======== Input data

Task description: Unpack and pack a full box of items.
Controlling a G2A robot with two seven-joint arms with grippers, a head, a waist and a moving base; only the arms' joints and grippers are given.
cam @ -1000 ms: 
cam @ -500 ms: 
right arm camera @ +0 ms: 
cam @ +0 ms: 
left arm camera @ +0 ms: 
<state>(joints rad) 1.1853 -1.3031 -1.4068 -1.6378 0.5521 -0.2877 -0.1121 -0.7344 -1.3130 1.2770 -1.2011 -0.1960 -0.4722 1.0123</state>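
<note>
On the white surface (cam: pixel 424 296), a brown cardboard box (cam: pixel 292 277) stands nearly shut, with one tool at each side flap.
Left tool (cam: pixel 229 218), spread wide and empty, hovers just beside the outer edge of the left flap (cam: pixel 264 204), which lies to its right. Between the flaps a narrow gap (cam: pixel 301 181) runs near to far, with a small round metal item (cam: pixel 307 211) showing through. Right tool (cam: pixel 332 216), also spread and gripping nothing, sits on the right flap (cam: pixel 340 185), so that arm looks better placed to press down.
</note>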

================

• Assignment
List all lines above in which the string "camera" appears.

• Result below
right arm camera @ +0 ms: 
left arm camera @ +0 ms: 

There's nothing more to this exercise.